Cells (Nov 2021)
Combined Analysis of Early CD4<sup>+</sup> T Cell Counts and CMV Serostatus May Improve CMV Risk Assessment after Allogeneic Hematopoietic Cell Transplantation
Abstract
The incidence and severity of viral complications after cellular therapy are highly variable. Recent publications describe relevant interactions between the human Cytomegalovirus (CMV) and host immunity in recipients of allogeneic hematopoietic cell transplantation (HCT). Although immune monitoring is routinely performed in HCT patients, validated cut-off levels correlating with transplant outcomes such as survival or CMV reactivation are mostly limited to day +100, which is later than the median time for CMV reactivation in the absence of medical prophylaxis. To address this gap in early risk assessment, we applied an unsupervised machine learning technique based on clustering of day +30 CD4+ helper T cell count data, and identified relevant cut-off levels within the diverse spectrum of early CD4+ reconstitution. These clusters were stratified for CMV recipient serostatus to identify early risk groups that predict clinical HCT outcome.
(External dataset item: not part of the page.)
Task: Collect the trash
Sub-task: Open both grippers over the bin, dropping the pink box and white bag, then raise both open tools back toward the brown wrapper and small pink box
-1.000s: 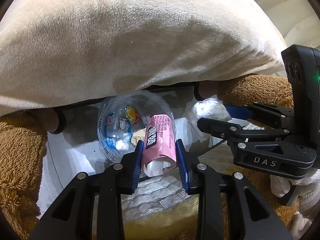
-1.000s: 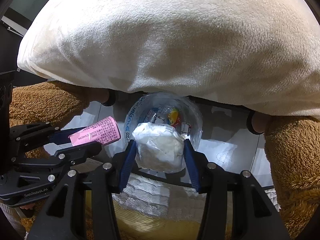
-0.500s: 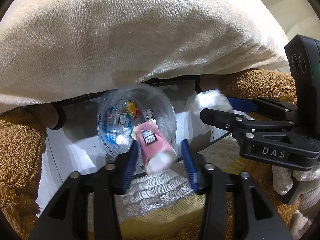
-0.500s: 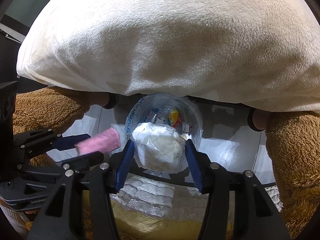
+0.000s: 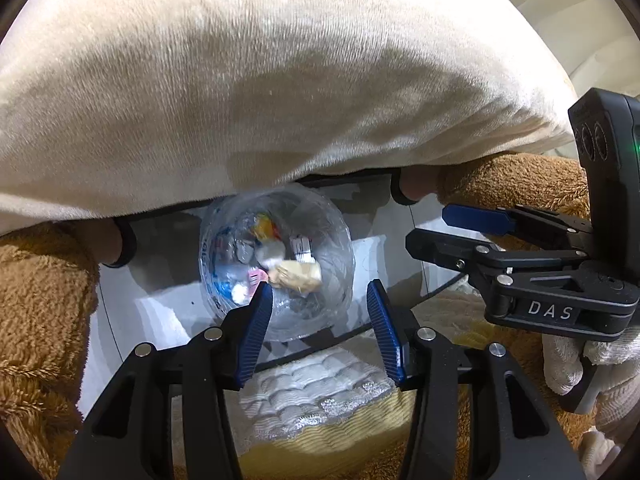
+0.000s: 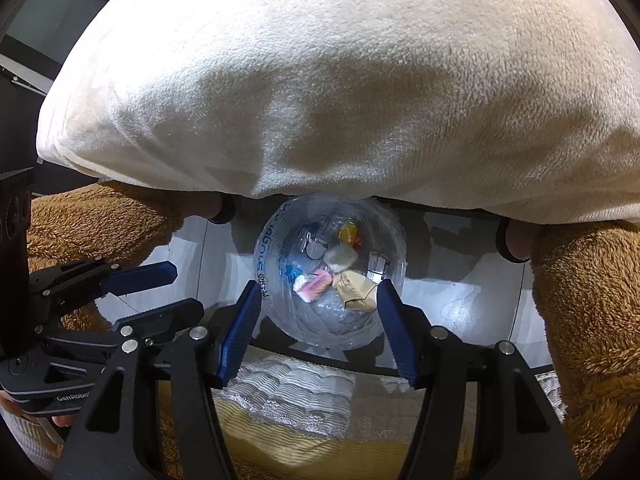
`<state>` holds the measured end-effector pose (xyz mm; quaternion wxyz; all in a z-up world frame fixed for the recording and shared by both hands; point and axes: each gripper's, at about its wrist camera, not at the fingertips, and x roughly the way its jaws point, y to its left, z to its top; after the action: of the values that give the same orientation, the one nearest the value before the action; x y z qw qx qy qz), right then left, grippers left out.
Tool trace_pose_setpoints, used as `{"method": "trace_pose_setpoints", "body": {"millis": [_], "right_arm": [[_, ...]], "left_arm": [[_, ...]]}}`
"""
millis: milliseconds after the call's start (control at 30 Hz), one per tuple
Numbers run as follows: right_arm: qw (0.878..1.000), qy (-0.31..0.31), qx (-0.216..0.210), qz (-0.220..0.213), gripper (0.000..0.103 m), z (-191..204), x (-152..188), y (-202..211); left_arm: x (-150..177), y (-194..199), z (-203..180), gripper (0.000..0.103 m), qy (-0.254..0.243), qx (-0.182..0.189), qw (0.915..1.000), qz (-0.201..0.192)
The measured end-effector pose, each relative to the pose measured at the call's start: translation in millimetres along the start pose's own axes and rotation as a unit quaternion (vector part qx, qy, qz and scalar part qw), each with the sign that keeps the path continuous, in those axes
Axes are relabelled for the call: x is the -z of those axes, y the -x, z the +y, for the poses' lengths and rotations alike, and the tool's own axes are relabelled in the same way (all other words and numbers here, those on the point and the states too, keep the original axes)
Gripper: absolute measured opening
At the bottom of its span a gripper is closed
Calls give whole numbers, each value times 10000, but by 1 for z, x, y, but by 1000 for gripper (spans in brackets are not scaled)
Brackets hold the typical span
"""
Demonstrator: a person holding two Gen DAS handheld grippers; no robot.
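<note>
Bin: clear plastic-lined trash bin [image 6: 332,280], frame centre, holds pink wrapper [image 6: 316,285], tan crumpled paper [image 6: 354,289].
Left tongs [image 5: 318,322]: apart, empty.
Right tongs [image 6: 318,320]: opening, empty.

Both views look steeply downward along my fingers. My left wrist camera sits just behind my left gripper [image 5: 320,328], whose blue pads frame the lower centre, and faces a clear trash bag [image 5: 276,264] close below; my right gripper [image 5: 472,232] enters this view from the right edge. My right wrist camera sits just behind that right gripper [image 6: 316,332] and faces the same trash bag [image 6: 332,280] from slightly further right; my left gripper [image 6: 156,292] enters from the left edge. Both views share the bag, the cream blanket [image 5: 260,88] filling the upper half, and the brown fleece [image 6: 584,320] at the sides
</note>
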<state>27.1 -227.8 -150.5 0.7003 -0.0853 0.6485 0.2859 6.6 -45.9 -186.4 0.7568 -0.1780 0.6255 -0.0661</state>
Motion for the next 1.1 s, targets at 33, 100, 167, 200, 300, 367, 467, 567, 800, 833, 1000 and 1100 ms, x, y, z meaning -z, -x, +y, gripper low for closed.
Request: {"method": "trace_pose_setpoints", "body": {"millis": [33, 100, 167, 200, 300, 367, 467, 567, 800, 833, 1000, 1100], "right_arm": [[10000, 6, -30, -36, 60, -1, 0, 3], [9999, 22, -97, -119, 60, -1, 2, 8], [9997, 28, -135, -207, 60, -3, 3, 13], [9996, 13, -155, -243, 60, -5, 4, 15], [9988, -42, -303, -379, 60, -9, 5, 24], [9976, -55, -419, -540, 60, -13, 6, 33], [9948, -27, -579, -837, 60, -16, 8, 47], [9907, 45, -706, -1166, 60, -15, 9, 63], [9711, 389, -647, -2265, 60, -12, 4, 113], [9687, 411, -662, -2359, 60, -12, 1, 119], [9616, 573, -518, -2635, 60, -15, -27, 139], [9601, 642, -481, -2679, 60, -16, -50, 144]], "left_arm": [[0, 2, -1, 48, -15, 24, 10000, -49], [0, 6, -2, 48, -66, 45, 9998, -161], [0, 10, -3, 48, -130, 108, 9995, -265], [-1, 12, -3, 48, -157, 146, 9993, -310], [-1, 21, -4, 48, -236, 160, 9983, -509], [-1, 29, -2, 48, -252, 238, 9971, -678], [-1, 44, -3, 48, -293, 320, 9938, -1026], [-1, 60, -4, 48, -335, 416, 9892, -1368], [-7, 98, -7, 48, -571, 505, 9731, -2174], [-10, 104, -8, 48, -617, 499, 9701, -2292], [-25, 129, -4, 48, -738, 417, 9601, -2665], [-41, 140, -3, 48, -783, 322, 9571, -2770]]}}
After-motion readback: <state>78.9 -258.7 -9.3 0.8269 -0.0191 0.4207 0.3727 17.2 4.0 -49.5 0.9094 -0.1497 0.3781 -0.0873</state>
Indeed, the new risk groups predicted subsequent clinical events such as NRM, OS, and high CMV peak titers better than the most established predictor, i.e., the positive CMV recipient serostatus (R+). More specifically, patients from the R+/low CD4+ subgroup strongly associated with high CMV peak titers and increased 3-year NRM (subdistribution hazard ratio (SHR) 10.1, 95% CI 1.38–73.8, p = 0.023), while patients from the R-/very high CD4+ subgroup showed comparable NRM risks (SHR 9.57, 95% CI 1.12–81.9, p = 0.039) without such an association. In short, our study established novel cut-off levels for early CD4+ T cells via unsupervised learning and supports the integration of host cellular immunity into clinical risk-assessment after HCT in the context of CMV reactivation.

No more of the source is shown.